Assigned task>
Quote, with no changes, the lines that run from the top of the material to the line with "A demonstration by", both included.

Provided material>
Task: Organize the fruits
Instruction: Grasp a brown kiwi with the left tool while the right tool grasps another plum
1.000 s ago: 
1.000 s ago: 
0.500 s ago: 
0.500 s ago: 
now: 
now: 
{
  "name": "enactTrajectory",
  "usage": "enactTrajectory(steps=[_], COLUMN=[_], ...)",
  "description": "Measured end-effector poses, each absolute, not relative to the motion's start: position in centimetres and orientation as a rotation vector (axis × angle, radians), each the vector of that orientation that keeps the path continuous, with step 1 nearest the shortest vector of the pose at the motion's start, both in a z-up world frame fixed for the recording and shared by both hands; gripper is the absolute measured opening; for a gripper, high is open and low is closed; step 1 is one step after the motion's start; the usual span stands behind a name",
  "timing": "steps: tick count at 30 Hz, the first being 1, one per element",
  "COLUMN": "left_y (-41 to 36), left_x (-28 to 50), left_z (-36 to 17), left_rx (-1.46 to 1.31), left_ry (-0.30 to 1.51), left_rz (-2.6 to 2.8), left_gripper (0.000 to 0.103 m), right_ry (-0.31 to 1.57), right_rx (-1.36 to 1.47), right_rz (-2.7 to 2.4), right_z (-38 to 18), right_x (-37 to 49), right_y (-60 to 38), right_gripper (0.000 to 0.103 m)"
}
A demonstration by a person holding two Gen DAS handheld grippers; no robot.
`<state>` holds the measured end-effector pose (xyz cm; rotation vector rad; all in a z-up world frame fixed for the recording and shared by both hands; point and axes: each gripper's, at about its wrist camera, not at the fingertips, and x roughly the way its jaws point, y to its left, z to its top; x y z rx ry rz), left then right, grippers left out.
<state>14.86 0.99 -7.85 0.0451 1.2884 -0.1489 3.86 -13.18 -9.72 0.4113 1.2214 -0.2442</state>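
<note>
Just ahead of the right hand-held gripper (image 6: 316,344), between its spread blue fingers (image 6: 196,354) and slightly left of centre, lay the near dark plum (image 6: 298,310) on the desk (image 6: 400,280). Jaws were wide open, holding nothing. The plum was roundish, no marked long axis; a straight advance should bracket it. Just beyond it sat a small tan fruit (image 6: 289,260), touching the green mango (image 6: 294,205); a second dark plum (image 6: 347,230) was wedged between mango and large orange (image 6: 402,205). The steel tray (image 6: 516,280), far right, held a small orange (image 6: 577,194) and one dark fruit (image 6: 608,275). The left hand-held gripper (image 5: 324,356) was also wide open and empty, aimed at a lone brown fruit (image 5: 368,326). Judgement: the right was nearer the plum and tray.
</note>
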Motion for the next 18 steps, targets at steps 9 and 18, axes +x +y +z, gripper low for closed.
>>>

Exercise output>
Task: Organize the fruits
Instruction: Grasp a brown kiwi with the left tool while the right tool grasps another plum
1.000 s ago: 
1.000 s ago: 
0.500 s ago: 
0.500 s ago: 
now: 
now: 
{
  "name": "enactTrajectory",
  "usage": "enactTrajectory(steps=[_], COLUMN=[_], ...)",
  "description": "Measured end-effector poses, each absolute, not relative to the motion's start: position in centimetres and orientation as a rotation vector (axis × angle, radians), each the vector of that orientation that keeps the path continuous, with step 1 nearest the shortest vector of the pose at the motion's start, both in a z-up world frame fixed for the recording and shared by both hands; gripper is the absolute measured opening; for a gripper, high is open and low is closed; step 1 is one step after the motion's start; the usual span stands behind a name",
  "timing": "steps: tick count at 30 Hz, the first being 1, one per element",
  "COLUMN": "left_y (-41 to 36), left_x (-28 to 50), left_z (-36 to 17), left_rx (-1.46 to 1.31), left_ry (-0.30 to 1.51), left_rz (-2.6 to 2.8), left_gripper (0.000 to 0.103 m), right_ry (-0.31 to 1.57), right_rx (-1.36 to 1.47), right_rz (-2.7 to 2.4), right_z (-38 to 18), right_x (-37 to 49), right_y (-60 to 38), right_gripper (0.000 to 0.103 m)"
}
A demonstration by a person holding two Gen DAS handheld grippers; no robot.

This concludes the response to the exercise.